→ **What the exercise asks**: Print the first line of the material below and each line after it, exactly as written, ending with the line that contains "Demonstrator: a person".
(Dataset excerpt Opens)
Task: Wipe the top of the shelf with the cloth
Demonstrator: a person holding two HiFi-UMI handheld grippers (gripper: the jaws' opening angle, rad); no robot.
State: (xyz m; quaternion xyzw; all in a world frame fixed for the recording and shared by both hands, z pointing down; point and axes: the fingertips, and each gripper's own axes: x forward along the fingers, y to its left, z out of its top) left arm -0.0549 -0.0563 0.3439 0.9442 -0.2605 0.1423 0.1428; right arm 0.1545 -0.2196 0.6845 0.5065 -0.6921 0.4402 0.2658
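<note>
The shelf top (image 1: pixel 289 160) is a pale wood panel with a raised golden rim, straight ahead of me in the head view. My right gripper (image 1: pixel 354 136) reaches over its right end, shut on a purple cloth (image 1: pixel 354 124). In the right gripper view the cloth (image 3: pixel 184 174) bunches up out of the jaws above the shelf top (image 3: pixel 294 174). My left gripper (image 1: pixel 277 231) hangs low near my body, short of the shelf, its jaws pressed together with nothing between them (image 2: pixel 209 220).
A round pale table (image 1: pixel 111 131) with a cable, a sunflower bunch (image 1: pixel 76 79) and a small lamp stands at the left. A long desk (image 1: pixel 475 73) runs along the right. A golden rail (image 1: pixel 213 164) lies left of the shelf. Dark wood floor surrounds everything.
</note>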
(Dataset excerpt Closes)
→ **Your solution**:
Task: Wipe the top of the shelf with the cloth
Demonstrator: a person holding two HiFi-UMI handheld grippers (gripper: the jaws' opening angle, rad); no robot.

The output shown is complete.